Dimensions: height 433 mm, width 218 mm

Copyright: Rijks Museum: Open Domain

Curator: What strikes me first is the quietude of this architectural study. It's Giovanni Battista Falda's "Gevel van de binnenplaats van Palazzo Falconieri," an engraving from after 1655, now residing in the Rijksmuseum. Editor: It has a sort of haunted stage-set feeling, doesn't it? So rigidly formal and ordered it feels unsettlingly still, like something about to burst into baroque excess! Curator: The lines certainly give it structure, delineating the layers of this courtyard façade. This meticulousness is characteristic of printmaking as a medium; labor, time, and material precision create that clean finish. We see echoes of class through the architectural choices themselves, for whom the architecture was made, for what use? The prints also played a crucial role in disseminating architectural ideas beyond their physical location. Editor: It feels very removed from lived experience. The repeated geometries and perfect symmetry remove me, disconnect me from any visceral understanding.
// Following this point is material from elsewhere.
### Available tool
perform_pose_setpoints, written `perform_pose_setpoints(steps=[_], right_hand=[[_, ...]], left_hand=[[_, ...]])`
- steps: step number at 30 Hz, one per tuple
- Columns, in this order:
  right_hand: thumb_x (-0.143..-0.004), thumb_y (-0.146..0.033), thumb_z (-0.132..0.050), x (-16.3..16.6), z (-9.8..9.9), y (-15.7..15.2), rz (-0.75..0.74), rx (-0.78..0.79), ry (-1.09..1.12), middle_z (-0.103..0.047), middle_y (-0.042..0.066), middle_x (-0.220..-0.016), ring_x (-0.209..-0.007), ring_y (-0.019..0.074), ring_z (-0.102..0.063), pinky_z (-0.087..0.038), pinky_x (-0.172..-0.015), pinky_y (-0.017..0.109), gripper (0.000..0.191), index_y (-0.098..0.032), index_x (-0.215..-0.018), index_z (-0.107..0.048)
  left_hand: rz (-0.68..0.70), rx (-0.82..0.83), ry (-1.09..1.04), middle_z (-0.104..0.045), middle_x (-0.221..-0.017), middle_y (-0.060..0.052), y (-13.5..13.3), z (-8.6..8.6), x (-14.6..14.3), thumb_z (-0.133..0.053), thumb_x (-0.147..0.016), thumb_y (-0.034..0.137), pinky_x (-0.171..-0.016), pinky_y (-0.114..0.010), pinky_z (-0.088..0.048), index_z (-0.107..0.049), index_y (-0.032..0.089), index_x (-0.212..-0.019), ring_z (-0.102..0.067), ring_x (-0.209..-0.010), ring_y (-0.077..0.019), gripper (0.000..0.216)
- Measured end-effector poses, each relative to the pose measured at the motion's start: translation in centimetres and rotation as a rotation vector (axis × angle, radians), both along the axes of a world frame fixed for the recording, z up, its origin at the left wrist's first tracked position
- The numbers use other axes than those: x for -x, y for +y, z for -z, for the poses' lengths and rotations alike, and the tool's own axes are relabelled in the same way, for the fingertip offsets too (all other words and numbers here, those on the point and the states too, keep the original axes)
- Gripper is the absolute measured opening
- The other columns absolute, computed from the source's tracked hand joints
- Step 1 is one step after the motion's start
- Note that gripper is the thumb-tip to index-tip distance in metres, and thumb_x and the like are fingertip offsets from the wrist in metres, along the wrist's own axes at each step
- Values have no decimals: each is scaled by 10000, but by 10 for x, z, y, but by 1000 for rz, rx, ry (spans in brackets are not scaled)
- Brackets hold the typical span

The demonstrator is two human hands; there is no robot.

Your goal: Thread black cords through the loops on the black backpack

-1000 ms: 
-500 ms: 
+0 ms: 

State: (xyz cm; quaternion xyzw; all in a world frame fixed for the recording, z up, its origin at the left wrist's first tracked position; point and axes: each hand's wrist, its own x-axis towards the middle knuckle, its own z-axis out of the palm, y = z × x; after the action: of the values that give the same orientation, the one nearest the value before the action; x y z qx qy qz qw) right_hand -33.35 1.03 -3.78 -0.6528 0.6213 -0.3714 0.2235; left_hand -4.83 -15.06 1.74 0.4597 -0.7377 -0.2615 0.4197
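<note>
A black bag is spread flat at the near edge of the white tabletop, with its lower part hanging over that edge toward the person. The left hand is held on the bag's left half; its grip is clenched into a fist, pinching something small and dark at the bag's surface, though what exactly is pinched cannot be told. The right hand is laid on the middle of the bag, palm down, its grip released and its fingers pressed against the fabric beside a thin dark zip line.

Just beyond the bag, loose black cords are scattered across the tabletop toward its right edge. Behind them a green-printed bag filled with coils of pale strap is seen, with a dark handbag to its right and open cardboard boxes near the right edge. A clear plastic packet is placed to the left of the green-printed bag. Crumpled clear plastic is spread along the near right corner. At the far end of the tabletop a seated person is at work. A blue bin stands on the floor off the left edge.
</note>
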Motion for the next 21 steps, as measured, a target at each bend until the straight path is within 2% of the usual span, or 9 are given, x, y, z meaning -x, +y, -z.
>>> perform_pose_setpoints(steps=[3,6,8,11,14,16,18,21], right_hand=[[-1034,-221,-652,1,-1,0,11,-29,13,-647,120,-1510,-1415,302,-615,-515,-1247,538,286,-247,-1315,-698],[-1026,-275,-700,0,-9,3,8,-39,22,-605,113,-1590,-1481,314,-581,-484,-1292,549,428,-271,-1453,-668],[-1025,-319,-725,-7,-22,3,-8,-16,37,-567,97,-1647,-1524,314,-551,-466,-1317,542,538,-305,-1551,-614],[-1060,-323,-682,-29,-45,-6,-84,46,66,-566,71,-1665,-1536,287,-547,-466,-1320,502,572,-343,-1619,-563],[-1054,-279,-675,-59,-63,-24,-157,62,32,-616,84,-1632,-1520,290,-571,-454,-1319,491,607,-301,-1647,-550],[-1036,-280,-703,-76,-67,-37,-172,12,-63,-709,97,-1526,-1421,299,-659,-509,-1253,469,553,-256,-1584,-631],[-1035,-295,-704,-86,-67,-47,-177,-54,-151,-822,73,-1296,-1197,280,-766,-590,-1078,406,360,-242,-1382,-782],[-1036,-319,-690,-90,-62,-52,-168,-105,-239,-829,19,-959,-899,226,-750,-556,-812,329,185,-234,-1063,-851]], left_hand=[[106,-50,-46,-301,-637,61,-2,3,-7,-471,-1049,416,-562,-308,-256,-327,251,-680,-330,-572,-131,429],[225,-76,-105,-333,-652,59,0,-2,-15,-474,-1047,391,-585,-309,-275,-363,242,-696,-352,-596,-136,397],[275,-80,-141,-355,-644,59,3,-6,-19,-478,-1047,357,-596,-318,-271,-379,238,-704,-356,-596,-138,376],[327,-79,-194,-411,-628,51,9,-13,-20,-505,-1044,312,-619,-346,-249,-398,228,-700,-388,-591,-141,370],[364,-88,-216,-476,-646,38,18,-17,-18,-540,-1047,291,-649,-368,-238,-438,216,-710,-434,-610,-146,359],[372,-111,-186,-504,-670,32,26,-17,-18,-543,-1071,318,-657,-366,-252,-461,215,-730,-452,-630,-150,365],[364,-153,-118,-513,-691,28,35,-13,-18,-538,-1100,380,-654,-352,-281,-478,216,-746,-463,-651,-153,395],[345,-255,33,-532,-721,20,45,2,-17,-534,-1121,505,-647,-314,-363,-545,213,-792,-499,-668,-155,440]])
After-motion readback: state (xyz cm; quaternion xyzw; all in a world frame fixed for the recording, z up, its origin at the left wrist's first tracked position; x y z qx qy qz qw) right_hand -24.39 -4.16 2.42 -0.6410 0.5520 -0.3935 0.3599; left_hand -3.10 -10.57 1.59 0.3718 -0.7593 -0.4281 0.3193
No messy vines, no overflowing flower boxes, not a stray bird. How are we meant to inhabit such a sanitized place? I want to ruffle its perfectly placed architectural feathers, give it some chaos! Curator: Ah, but consider this not just as art, but as document. These prints served practical purposes—illustrating the rising architectural trends of the Baroque era. Note the strategic choice of line work, the varying widths suggesting depth, while the geometric forms embody control and rational order of space so prevalent in the upper classes who funded such displays of craft. What did this obsessive replication allow for or demand of both artist and the consumer of such prints? Editor: Perhaps that very replication is where the art hides. This imagined Falconieri backyard begins to resemble Piranesi’s haunting architectural prisons. As a perfect document of architectural vision, it almost entirely loses something else… any sense of actually belonging there. Still, I could get lost staring, letting the building itself slowly dismantle itself through overthinking its own pristine geometry! Curator: Indeed, this work invites reflections on the intertwined nature of artistic representation and material reality. Editor: What an odd, clever ghost it's become.